Sadly, he followed the Kid out of the vault, and re-entering JJ's rooms, closed and latched the secret door and sat down for another drink.


The next morning, one man in a suit entered the bank and demanded to see the bank's owner. Shown into the office of Mr. Huggins, the man introduced himself as Sullivan, and proceeded to sit. “Mr. Huggins, I came tell you that I know your bank is about to go broke. I suppose your depositors don't have any clue yet. You look like an honest man, which makes for a good cover, sir."

Huggins roared, "What! How dare you, sir! My bank is nowhere near broke."

"Now, Mr. Huggins," Sullivan replied, "I have it on good authority that you don't have any money in your vault at all." Huggins continued to sputter as Sullivan continued, "And for the sum of $50,000, well, I may be persuaded to keep this information quiet from all of your depositors and the town."

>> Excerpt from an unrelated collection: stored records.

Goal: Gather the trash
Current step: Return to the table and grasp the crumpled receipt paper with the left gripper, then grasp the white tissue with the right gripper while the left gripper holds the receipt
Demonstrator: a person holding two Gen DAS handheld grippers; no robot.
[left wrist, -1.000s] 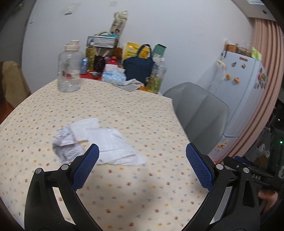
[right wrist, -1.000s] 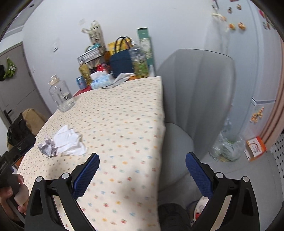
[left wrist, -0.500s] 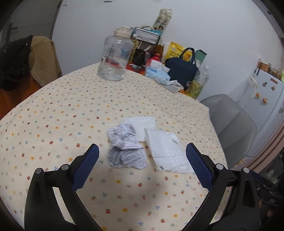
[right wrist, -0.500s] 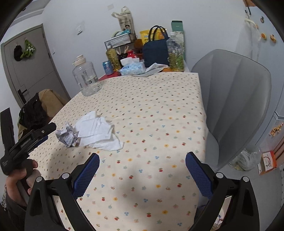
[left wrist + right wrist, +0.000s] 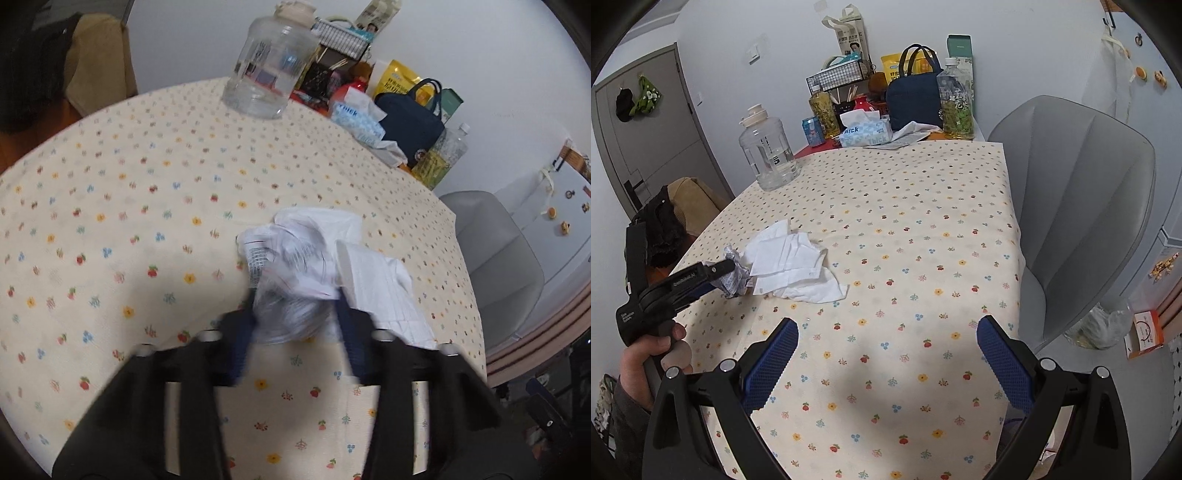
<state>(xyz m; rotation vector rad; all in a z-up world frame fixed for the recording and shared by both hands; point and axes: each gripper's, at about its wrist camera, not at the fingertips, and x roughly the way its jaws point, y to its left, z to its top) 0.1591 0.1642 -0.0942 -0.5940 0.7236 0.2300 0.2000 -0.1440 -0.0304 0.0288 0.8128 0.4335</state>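
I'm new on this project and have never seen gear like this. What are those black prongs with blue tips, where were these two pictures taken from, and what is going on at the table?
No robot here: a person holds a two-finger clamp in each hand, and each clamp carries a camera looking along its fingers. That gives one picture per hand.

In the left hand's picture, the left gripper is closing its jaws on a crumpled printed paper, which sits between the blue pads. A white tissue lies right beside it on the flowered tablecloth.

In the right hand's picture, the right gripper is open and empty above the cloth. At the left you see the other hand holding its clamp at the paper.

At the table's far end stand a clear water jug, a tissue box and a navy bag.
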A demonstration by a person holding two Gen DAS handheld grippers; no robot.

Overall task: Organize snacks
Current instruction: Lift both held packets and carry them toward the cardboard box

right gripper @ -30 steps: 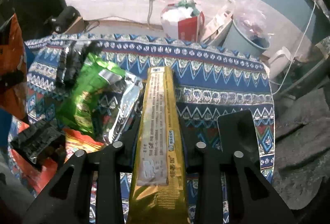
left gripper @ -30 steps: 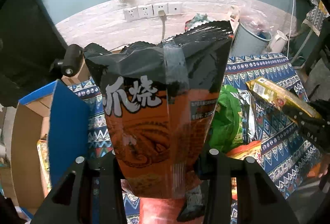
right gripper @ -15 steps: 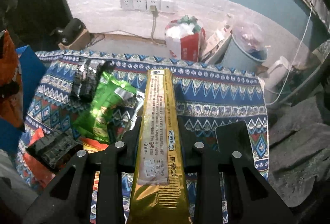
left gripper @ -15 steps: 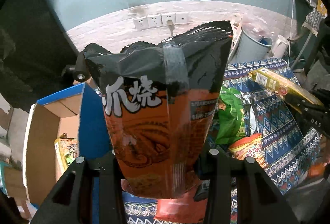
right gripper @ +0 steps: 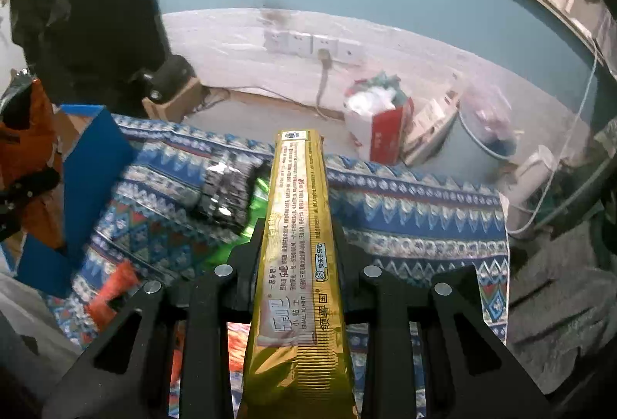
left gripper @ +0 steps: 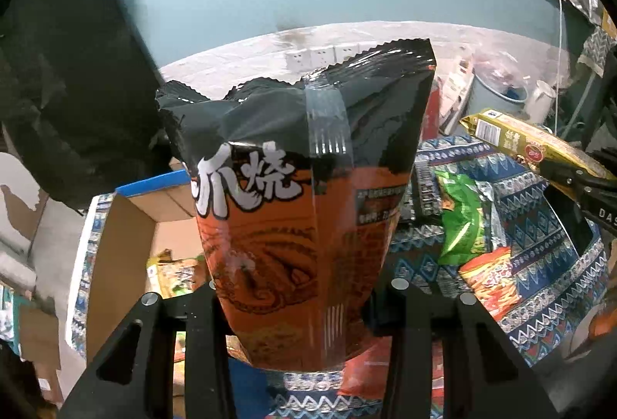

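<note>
- Progress looks partial: the cardboard box (left gripper: 127, 245) already holds a yellow packet (left gripper: 173, 270), while a green bag (left gripper: 462, 222), a red bag (left gripper: 489, 280) and a dark packet (right gripper: 227, 193) lie on the patterned cloth (right gripper: 405, 218).
- Left gripper (left gripper: 304, 297) clamps the orange-black bag (left gripper: 300, 195), held upright near the box, long axis vertical.
- Right gripper (right gripper: 297, 270) clamps the gold packet (right gripper: 299, 245) above the cloth, long axis pointing forward along the fingers.

An orange-and-black snack bag (left gripper: 304, 210) with white Chinese lettering stands upright, pinched at its lower end above an open cardboard box (left gripper: 127, 237) holding more packets. A long gold biscuit pack (right gripper: 299, 245) is held lengthwise over the patterned cloth (right gripper: 405, 218), where green (left gripper: 462, 218), red (left gripper: 493, 280) and dark (right gripper: 227, 191) snack packets lie scattered.
</note>
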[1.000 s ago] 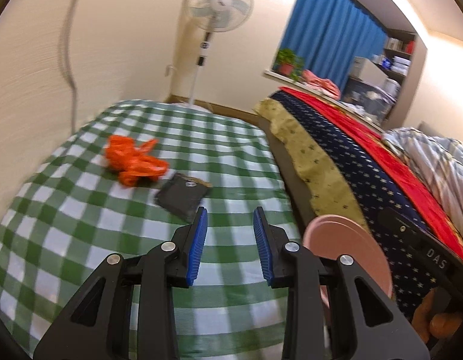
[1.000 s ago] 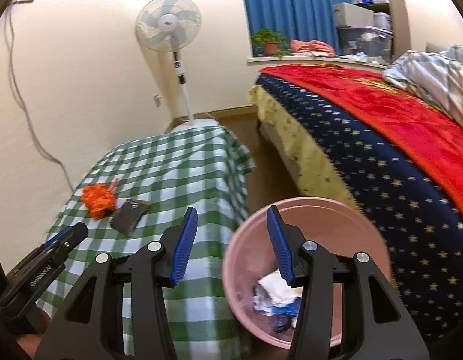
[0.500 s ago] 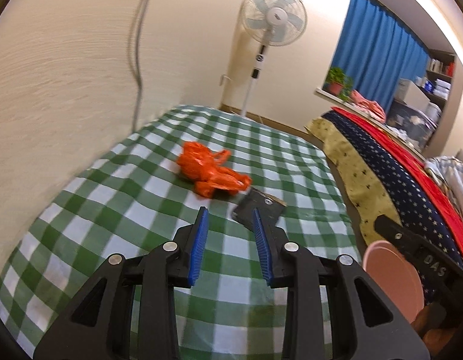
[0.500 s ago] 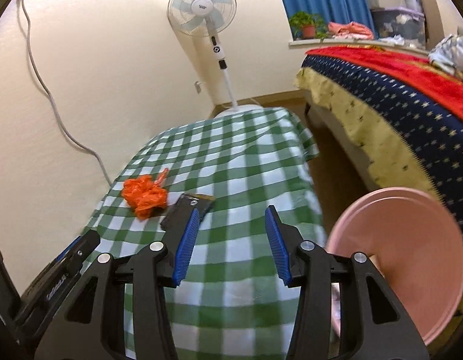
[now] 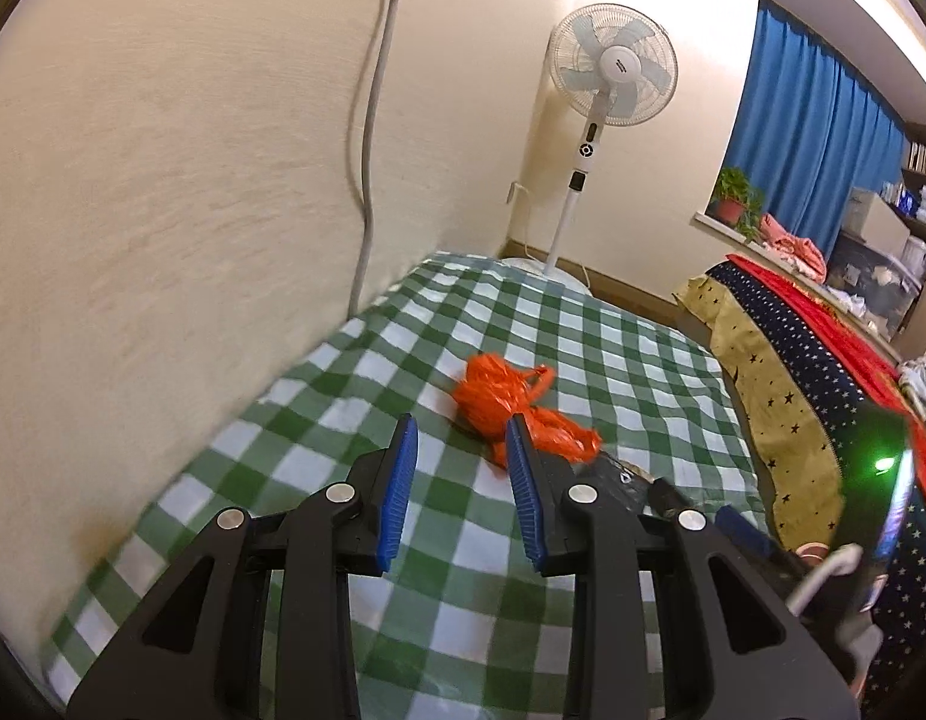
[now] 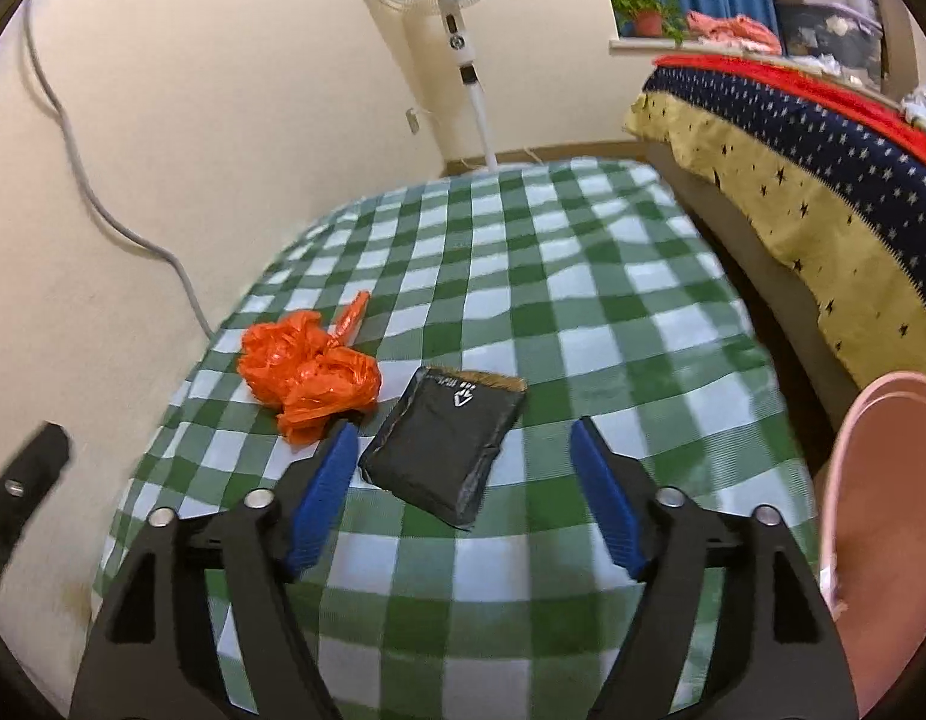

"Are you a bank examiner, Mr. Sullivan?" Huggins asked him.

"No, sir," he answered.

Huggins called for his manager and head teller. "Have you opened the vault this morning?" he questioned them.

"No, sir, not yet," the manager replied.

"Well then," Huggins said, "Open it now!" He followed the manager out to the door of the vault. Stepping back, Huggins watched his manager. As the door swung open, Huggins looked in and then turned to Sullivan. "You were saying, sir?"

Looking inside, Sullivan saw shelf after shelf of money. Bags of coins, stacks of currency and bags of gold lined the shelves from top to bottom.

Sullivan's smug expression at knowing the vault was empty became instantly stricken from his face as he saw the full shelves.

Huggins looked at him. "As you can see, Mr. Sullivan, our vault is intact and the depositors’ money is safe." Turning to his security guard and the manager he ordered, "Throw him out of here!”

"But," sputtered Sullivan, "But… I..."

Huggins waved at his two employees who each grabbed an arm and threw Sullivan out of the bank onto the street.

Watching the commotion at the bank from across the street, Heyes and Curry followed Sullivan as he picked himself up and walked away. A few doors down from the bank, he was joined by his two companions from the previous night's work as they went into a nearby saloon. Heyes followed them in while Curry waited outside.

Sullivan and the two others sat at a table drinking, not paying attention to how loud they were. Sullivan's two cohorts, George and Fred, were shifty-looking men in tired suits, drinking as they lamented the loss of the money they'd tried so hard to steal. "Now, boys," Sullivan tried to quiet them, "We're going back in tonight. I've already opened that vault once and it shouldn't take as long to get it open again. Now, I've decided that I'm going to get into a poker game and wait until later tonight to go back in there." The two nodded. "George, you and Fred make yourselves scarce and stay out of trouble. I'll see you later on."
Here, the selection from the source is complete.